Could anyone help me with the following question?
Consider a right circular cone of constant mass density sigma, height h, and semi-vertical angle alpha. By dissecting the cone into discs, show that find the gravitational field at the apex of the cone.
I have shown that for a disc at distance b, the gravitational potential is $(2\pi G\sigma)\cdot\dfrac{(a^2+b^2)^1}{2-b}$. But I dont know how to take the grad of this to find what the gravitational field is...
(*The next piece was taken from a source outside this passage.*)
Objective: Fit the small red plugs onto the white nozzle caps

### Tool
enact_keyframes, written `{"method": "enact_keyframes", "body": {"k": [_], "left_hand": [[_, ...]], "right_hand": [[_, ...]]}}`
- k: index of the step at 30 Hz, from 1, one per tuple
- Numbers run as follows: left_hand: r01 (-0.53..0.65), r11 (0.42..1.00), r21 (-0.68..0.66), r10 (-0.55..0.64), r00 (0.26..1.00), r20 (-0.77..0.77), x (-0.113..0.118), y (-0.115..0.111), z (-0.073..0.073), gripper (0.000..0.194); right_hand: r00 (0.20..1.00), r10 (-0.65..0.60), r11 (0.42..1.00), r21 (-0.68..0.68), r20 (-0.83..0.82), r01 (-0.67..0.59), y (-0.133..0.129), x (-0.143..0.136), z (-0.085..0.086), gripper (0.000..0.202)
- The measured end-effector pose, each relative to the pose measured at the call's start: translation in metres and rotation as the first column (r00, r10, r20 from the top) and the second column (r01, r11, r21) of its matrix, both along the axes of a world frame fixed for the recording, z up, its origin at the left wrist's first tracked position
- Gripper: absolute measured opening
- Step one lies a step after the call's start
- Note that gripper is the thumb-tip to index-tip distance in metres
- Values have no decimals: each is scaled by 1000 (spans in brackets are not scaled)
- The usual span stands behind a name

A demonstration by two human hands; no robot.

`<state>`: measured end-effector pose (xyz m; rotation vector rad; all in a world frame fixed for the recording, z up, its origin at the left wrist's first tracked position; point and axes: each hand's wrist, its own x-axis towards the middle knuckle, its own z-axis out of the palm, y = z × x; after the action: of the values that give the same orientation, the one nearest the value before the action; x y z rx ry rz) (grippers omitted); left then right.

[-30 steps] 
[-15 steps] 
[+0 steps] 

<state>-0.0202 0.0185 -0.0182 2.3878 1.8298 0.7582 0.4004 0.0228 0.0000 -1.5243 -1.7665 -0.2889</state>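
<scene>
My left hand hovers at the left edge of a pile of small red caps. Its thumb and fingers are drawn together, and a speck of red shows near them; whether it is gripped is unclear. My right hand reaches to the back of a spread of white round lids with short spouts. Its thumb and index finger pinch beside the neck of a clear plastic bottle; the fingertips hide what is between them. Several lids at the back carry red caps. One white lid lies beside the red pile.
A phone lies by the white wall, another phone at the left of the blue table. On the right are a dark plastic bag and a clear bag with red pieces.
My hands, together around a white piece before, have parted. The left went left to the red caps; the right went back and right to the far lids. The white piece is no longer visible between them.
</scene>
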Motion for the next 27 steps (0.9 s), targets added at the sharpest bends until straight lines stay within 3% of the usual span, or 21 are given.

Let $\sigma$ the density of the cone, $\alpha$ its half-angle, $H$ its height, $x$ the coordinate of a point $P$ located in the symmetry axis of the cone (which origin is at the apex of the cone), $G$ the gravitational constant, and $R$ the radius of a infinitesimal disc of width $dh$ which center is at a distance of $h$ units from the origin. See the figure below:
Let's calculate the gravitational potential $U_{\text{disc}} (x)$ at point P due to the presence of the infinitesimal disc. Let $\mathrm {d}M$ the mass of a infinitesimal piece of the disc and $d$ its distance from point $P$, then $U_{\text{disc}} (x)$ can be calculated by the following equation: $$U_{\text{disc}} (x) = \iint \limits_{\text{disc}}{\frac{-G}{d} \mathrm {d}M} \tag{1}$$ But $\mathrm {d}M = \sigma \, \mathrm {d}h \, r \, \mathrm {d}r \, \mathrm {d}\theta$, so we get the following equation: $$U_{\text{disc}} (x) = \int_0^{2\pi} \int_0^R{\frac{-G \sigma}{\sqrt{(x+h)^2+r^2}} \, \mathrm {d}h \, r \, \mathrm {d}r \, \mathrm {d}\theta} \tag{2}$$ We know that $$R=h \tan{\alpha} \tag{3}$$ Therefore evaluating the double integral and substituting $(3)$ in $(2)$, we get: $$U_{\text{disc}} (x) = -2\pi G \sigma\, \mathrm {d}h \left(\sqrt{(x+h)^2+\left(h\tan{\alpha}\right)^2}-|x+h|\right) \tag{4}$$ The gravitational field $\vec{g}_{\text{disc}}(x)$ at point $P$ can be calculated by: $$\vec{g}_{\text{disc}}(x)= - \mathrm {grad}\, U_{\text{disc}} (x) \tag{5}$$ But we know that $\mathrm {grad} \, U_{\text{disc}} (x)=\dfrac{\mathrm {d}U_{\text{disc}}}{\mathrm {d}x}\vec{i}$, therefore for $x>-h$ we get: $$\vec{g}_{\text{disc}}(x)= 2\pi G \sigma\, \mathrm {d}h \left(\frac{x+h}{\sqrt{(x+h)^2+(h\tan{\alpha})^2}}-1\right)\vec{i} \tag{6}$$
After that calculate the integral: $$\vec{g}_{\text{cone}}(x)=2\pi G \sigma\, \int_0^{H} {\left(\frac{x+h}{\sqrt{(x+h)^2+(h\tan{\alpha})^2}}-1\right)\vec{i}} \, \mathrm {d}h \tag{7}$$ where $\vec{g}_{\text{cone}}(x)$ is the gravitational field at point P due to the presence of the cone. Finally substitute $x=0$ and we are done.